▶ Work instructions: Please repeat the records beneath this task exactly as they appear, but skip the images.
======
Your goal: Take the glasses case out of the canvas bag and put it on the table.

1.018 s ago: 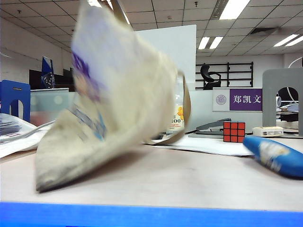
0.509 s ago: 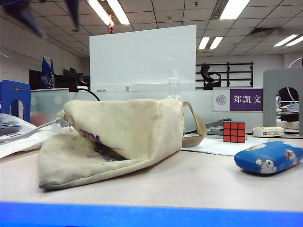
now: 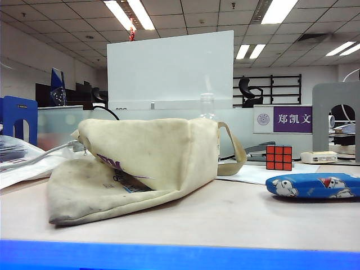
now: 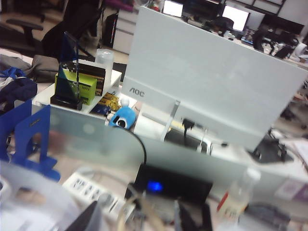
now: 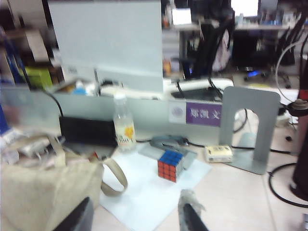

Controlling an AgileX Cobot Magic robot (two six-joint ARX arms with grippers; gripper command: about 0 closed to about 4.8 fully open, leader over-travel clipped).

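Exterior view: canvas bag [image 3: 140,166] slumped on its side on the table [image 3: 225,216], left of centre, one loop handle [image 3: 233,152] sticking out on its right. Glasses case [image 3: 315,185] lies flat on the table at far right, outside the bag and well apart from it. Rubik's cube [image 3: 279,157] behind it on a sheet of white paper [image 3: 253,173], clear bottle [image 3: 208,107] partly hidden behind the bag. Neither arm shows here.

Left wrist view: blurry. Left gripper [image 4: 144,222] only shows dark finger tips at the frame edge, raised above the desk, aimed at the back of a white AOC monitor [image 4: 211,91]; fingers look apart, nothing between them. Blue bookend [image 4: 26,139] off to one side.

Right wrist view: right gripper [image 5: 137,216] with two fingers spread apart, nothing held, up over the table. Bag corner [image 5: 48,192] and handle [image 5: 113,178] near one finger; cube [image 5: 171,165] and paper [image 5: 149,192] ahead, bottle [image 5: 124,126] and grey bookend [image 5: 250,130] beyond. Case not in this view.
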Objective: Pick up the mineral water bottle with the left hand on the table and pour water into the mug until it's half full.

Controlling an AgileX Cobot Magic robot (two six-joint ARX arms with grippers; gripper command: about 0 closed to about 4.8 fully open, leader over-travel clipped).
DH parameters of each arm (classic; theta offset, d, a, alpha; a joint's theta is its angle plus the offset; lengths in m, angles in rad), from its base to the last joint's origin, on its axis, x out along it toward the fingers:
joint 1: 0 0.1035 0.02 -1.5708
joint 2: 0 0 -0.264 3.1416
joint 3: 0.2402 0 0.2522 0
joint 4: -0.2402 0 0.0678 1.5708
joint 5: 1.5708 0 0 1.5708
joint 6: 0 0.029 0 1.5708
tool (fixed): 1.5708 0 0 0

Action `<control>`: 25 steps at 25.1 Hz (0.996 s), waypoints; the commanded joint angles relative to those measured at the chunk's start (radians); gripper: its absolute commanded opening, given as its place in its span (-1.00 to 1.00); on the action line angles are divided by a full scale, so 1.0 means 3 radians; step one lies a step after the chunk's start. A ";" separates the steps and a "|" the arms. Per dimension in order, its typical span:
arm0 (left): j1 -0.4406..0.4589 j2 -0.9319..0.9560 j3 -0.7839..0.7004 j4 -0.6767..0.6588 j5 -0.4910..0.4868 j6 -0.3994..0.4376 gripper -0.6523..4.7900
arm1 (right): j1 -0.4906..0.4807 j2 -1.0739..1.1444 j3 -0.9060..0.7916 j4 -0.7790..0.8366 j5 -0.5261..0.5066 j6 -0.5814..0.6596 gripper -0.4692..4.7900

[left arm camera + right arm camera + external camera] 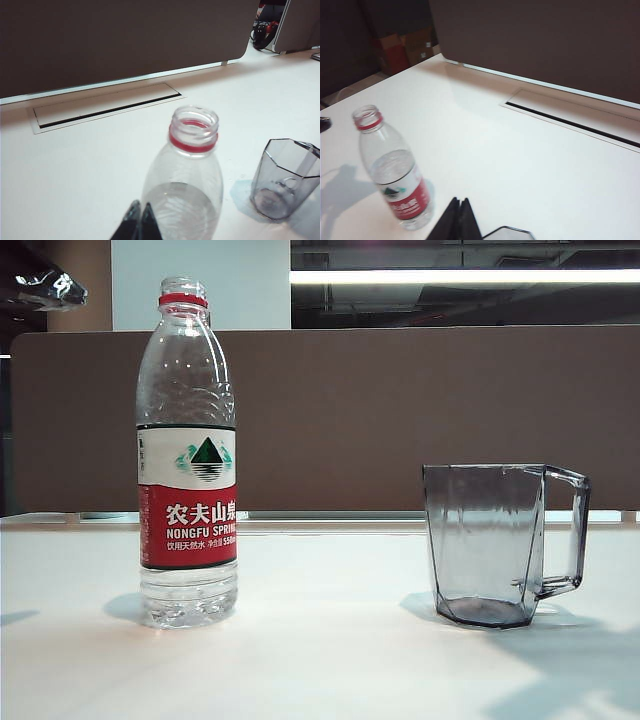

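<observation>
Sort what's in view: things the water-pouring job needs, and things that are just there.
Needed: mineral water bottle, uncapped, upright; mug; left gripper, shut, near the bottle; table.

Just there: right gripper, shut; brown partition; table slot.

So behind the white surface there's a long brown partition panel (400, 410) running almost the whole width, standing upright along the back edge. Set flush into the top near that panel is a rectangular cable flap (105, 107) with a dark slot along one side; the right wrist camera catches it too. Up above, a bright ceiling light strip (465, 276) glows. Off past the corner sit some cardboard boxes (402, 47) on the floor, kinda dim. There's also a red-and-black bundle (264, 31) beyond the panel's end; can't tell what it is.
</observation>
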 commanded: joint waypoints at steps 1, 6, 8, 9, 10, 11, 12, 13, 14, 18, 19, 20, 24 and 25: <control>-0.0100 -0.0004 0.0006 0.0029 0.0009 -0.0005 -0.76 | 0.0006 -0.0008 0.0024 0.0060 0.0060 -0.0010 -0.86; -0.0253 0.0000 -0.0005 0.0033 0.0009 0.0005 0.82 | 0.0006 -0.0008 0.0024 0.0060 0.0060 -0.0010 -0.86; -0.0252 0.0003 -0.0031 0.0033 0.0009 0.0005 1.00 | 0.0006 -0.0009 0.0024 0.0058 0.0060 -0.0010 -0.86; -0.0252 0.0003 -0.0042 0.0034 0.0009 0.0005 1.00 | 0.0006 -0.0009 0.0024 0.0060 0.0060 -0.0010 -0.86; -0.0252 0.0003 -0.0065 0.0034 0.0009 0.0005 1.00 | 0.0006 -0.0009 0.0024 0.0058 0.0060 -0.0010 -0.86; -0.0252 0.0003 -0.0085 0.0036 0.0009 0.0004 1.00 | 0.0006 -0.0009 0.0024 0.0058 0.0060 -0.0010 -0.86; -0.0252 0.0003 -0.0121 0.0046 0.0009 0.0005 1.00 | 0.0006 -0.0009 0.0024 0.0060 0.0058 -0.0010 -0.86; -0.0252 0.0003 -0.0156 0.0064 0.0009 0.0005 1.00 | 0.0006 -0.0009 0.0024 0.0058 0.0058 -0.0010 -0.86; -0.0252 0.0003 -0.0177 0.0094 0.0009 0.0005 1.00 | 0.0006 -0.0009 0.0024 0.0060 0.0058 -0.0010 -0.86; -0.0252 0.0168 -0.0224 0.0305 0.0009 0.0006 1.00 | 0.0006 -0.0009 0.0024 0.0060 0.0058 -0.0010 -0.86; -0.0252 0.0247 -0.0224 0.0369 0.0009 0.0006 1.00 | 0.0006 -0.0009 0.0024 0.0060 0.0058 -0.0010 -0.85; -0.0252 0.0380 -0.0224 0.0476 0.0009 0.0006 1.00 | 0.0006 -0.0009 0.0024 0.0060 0.0057 -0.0010 -0.86; -0.0252 0.0922 -0.0223 0.0868 0.0009 0.0005 1.00 | 0.0006 -0.0015 0.0024 0.0060 0.0047 -0.0009 -0.85; -0.0252 0.0998 -0.0223 0.0917 0.0009 0.0005 1.00 | 0.0008 -0.0015 0.0024 0.0060 0.0047 -0.0009 -0.86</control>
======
▶ Task solution:
Your goal: Take the glasses case out of the canvas bag and put it on the table.

1.018 s ago: 
0.509 s ago: 
now: 
now: 
now: 

Controlling an AgileX Cobot Magic robot (two six-joint ARX arms with grippers; gripper command: about 0 closed to about 4.8 fully open, leader over-travel clipped).

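Exterior view: canvas bag [image 3: 140,166] slumped on its side on the table [image 3: 225,216], left of centre, one loop handle [image 3: 233,152] sticking out on its right. Glasses case [image 3: 315,185] lies flat on the table at far right, outside the bag and well apart from it. Rubik's cube [image 3: 279,157] behind it on a sheet of white paper [image 3: 253,173], clear bottle [image 3: 208,107] partly hidden behind the bag. Neither arm shows here.

Left wrist view: blurry. Left gripper [image 4: 144,222] only shows dark finger tips at the frame edge, raised above the desk, aimed at the back of a white AOC monitor [image 4: 211,91]; fingers look apart, nothing between them. Blue bookend [image 4: 26,139] off to one side.

Right wrist view: right gripper [image 5: 137,216] with two fingers spread apart, nothing held, up over the table. Bag corner [image 5: 48,192] and handle [image 5: 113,178] near one finger; cube [image 5: 171,165] and paper [image 5: 149,192] ahead, bottle [image 5: 124,126] and grey bookend [image 5: 250,130] beyond. Case not in this view.
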Objective: Pick up the mineral water bottle with the left hand on the table and pour water into the mug until it's half full.

Controlling an AgileX Cobot Magic robot (two six-joint ARX arms with grippers; gripper command: about 0 closed to about 4.8 fully open, leader over-travel clipped).
DH parameters of each arm (classic; theta offset, d, a, alpha; a joint's theta is its angle plus the offset; lengths in m, angles in rad), from its base to the last joint's origin, on its axis, x out along it toward the fingers:
joint 1: 0 0.1035 0.02 -1.5708
joint 2: 0 0 -0.264 3.1416
joint 3: 0.2402 0 0.2522 0
joint 4: -0.2402 0 0.0678 1.5708
joint 5: 1.5708 0 0 1.5708
joint 6: 0 0.029 0 1.5708
tool (fixed): 1.5708 0 0 0

Action `<control>`: 25 steps at 25.1 Hz (0.996 s), waypoints; the commanded joint angles relative to those measured at the chunk's start (radians); gripper: its absolute commanded opening, given as its place in its span (-1.00 to 1.00); on the action line angles are divided by a full scale, so 1.0 means 3 radians; step one lies a step after the chunk's start. A ";" separates the steps and a "|" the arms. Per dimension in order, its typical span:
arm0 (left): j1 -0.4406..0.4589 j2 -0.9319..0.9560 j3 -0.7839..0.7004 j4 -0.6767..0.6588 j5 -0.4910..0.4868 j6 -0.3994..0.4376 gripper -0.6523..4.7900
arm1 (right): j1 -0.4906..0.4807 j2 -1.0739..1.1444 j3 -0.9060..0.7916 j4 -0.7790..0.8366 j5 -0.5261..0.5066 j6 -0.5814..0.6596 gripper -0.4692..4.7900

[left arm camera + right arm camera + external camera] 

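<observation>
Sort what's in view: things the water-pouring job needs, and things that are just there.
Needed: mineral water bottle, uncapped, upright; mug; left gripper, shut, near the bottle; table.

Just there: right gripper, shut; brown partition; table slot.

So behind the white surface there's a long brown partition panel (400, 410) running almost the whole width, standing upright along the back edge. Set flush into the top near that panel is a rectangular cable flap (105, 107) with a dark slot along one side; the right wrist camera catches it too. Up above, a bright ceiling light strip (465, 276) glows. Off past the corner sit some cardboard boxes (402, 47) on the floor, kinda dim. There's also a red-and-black bundle (264, 31) beyond the panel's end; can't tell what it is.
</observation>
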 commanded: joint waypoints at steps 1, 6, 8, 9, 10, 11, 12, 13, 14, 18, 19, 20, 24 and 25: <control>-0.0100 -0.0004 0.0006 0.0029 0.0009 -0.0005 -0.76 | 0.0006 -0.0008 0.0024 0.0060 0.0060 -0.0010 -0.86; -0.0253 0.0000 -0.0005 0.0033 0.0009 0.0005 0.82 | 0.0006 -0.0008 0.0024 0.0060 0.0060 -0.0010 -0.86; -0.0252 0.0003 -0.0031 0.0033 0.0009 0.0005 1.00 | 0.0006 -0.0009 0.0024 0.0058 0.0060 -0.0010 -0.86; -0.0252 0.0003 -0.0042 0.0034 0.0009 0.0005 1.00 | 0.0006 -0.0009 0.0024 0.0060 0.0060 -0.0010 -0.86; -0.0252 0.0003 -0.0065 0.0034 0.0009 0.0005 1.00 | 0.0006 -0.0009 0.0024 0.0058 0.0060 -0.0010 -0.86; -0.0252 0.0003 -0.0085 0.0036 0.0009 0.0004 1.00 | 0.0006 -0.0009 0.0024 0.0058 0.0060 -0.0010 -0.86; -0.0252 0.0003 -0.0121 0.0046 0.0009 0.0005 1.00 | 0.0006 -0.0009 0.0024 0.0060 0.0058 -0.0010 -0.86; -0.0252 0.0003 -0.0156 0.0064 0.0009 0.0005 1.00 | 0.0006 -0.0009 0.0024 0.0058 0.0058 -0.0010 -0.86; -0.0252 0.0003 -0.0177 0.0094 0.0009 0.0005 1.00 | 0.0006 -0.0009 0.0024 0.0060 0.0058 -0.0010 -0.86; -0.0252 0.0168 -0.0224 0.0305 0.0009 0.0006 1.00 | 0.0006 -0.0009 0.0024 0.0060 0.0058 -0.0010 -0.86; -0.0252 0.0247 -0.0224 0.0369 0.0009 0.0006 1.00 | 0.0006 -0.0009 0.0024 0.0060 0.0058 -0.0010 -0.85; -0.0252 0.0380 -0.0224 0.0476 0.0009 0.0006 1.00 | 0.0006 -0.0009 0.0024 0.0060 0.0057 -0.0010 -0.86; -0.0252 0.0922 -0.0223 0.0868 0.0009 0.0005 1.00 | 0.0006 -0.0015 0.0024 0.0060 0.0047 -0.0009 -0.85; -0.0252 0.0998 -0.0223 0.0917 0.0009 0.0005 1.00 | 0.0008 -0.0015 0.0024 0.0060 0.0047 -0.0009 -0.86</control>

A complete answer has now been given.